===== SUPPLIED INFORMATION =====
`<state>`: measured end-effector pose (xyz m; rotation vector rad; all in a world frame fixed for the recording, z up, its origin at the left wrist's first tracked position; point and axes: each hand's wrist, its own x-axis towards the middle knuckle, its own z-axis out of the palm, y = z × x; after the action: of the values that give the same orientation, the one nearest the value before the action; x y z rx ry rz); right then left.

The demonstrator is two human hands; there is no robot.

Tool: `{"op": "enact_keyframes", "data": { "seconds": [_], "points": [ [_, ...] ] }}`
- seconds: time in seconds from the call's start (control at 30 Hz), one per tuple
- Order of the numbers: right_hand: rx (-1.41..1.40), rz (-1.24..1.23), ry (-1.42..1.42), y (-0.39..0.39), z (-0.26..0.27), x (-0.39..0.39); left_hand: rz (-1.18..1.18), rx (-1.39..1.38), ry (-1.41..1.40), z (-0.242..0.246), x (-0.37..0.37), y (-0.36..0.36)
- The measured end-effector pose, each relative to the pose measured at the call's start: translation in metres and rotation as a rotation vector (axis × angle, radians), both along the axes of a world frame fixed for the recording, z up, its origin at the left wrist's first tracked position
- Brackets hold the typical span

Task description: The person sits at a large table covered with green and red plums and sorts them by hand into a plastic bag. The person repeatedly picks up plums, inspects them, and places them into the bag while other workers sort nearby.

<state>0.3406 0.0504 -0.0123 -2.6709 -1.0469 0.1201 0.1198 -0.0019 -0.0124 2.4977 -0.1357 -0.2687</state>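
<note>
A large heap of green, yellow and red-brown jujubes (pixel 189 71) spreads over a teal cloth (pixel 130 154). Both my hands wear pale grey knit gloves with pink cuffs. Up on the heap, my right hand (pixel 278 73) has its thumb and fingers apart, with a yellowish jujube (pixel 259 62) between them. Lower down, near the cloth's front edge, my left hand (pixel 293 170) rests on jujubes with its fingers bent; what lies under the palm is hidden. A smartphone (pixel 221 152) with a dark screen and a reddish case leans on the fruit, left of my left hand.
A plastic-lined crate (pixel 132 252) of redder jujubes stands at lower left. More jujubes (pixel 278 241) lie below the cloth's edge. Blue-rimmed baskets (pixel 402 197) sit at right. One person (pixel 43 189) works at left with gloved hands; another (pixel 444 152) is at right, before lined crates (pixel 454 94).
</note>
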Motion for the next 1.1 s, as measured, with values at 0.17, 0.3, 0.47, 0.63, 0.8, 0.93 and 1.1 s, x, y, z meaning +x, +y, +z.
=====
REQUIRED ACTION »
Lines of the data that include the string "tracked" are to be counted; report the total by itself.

TASK ANSWER »
2